Aug 07 2008
How to Think Like a Computer Scientist
I have become more and more convinced that trying to teach beginning programming using a production language like C++ or even Java is really just a horrible horrible mistake. I am just wrapping up teaching our Programming II course this summer. We use C++ for our intro courses (as do many other institutions), and continue on with it for the core courses of our undergraduate curriculum. My experience this summer has been the same as in the past. We spend so much time on the minutia of the syntactic complexities of the C++ language that there is no time for any of the big picture. And worse, many students just see this seemingly impenetrable mass of complexity and it often just stops them cold. C and C++ are powerful languages, and they must, in my opinion, be learned at some point as part of a complete CS education, but…
So I recently saw this free creative commons published book How to Think Like a Computer Scientist. What first brought it to my attention was that I saw MIT was actually using it as part of their intro to programming course, and it showed up on their most recent OCW course curriculum. Now I am a big fan of the Python programming language, as those around me will tell you, so I may have some bias. But seeing how it is being used and praised in all kinds of cutting-edge domains, like not only this MIT OCW course, but for example Google uses it heavily, and it is really beginning to take off among researchers and scientists in the scientific computing community, replacing Perl in many cases, I would venture to say that I am not the only one that sees the power and advantages of Python.
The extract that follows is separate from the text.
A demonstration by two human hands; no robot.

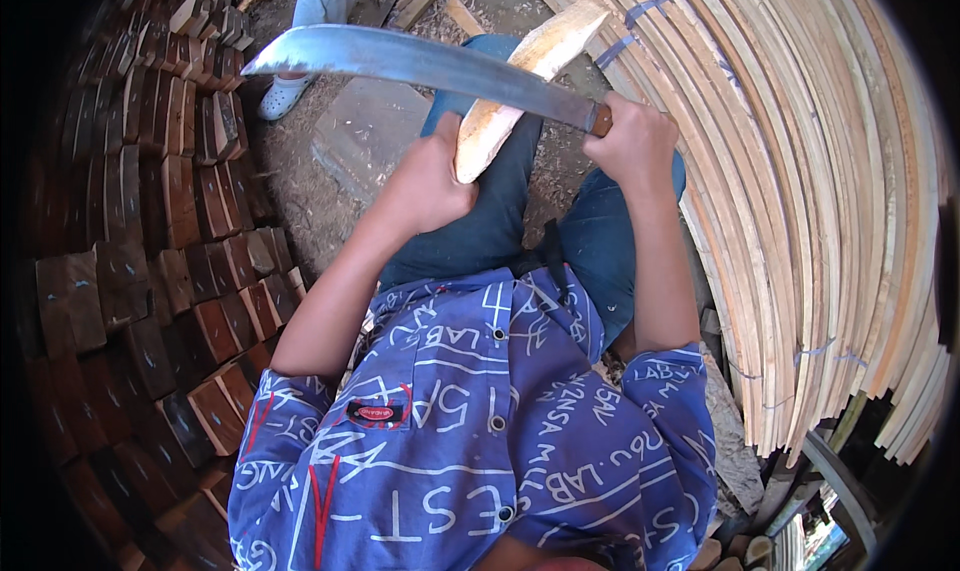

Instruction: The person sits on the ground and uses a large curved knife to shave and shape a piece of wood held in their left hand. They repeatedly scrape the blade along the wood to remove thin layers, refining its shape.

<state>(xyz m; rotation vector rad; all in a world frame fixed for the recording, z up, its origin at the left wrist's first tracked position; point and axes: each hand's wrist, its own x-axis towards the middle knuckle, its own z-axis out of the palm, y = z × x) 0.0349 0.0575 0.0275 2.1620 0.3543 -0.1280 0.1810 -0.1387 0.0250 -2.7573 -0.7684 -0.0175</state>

So, a) I really do need to renew my own effort to see if we can get our department to rethink some of its choices of the undergraduate curriculum; b) in the meantime, any undergraduates that might stumble upon this who are about to take or have just taken our intro programming courses, I would recommend that looking at this book might help you to get a better understanding of programming, and maybe see some of the big picture issues that we might not get to you clearly in the current courses, and c) the book also works great as just a Python tutorial. I have been recommending this book as well to my graduate students who will be taking my AI: Collective Intelligence course this fall, as a good tutorial for learning the Python language.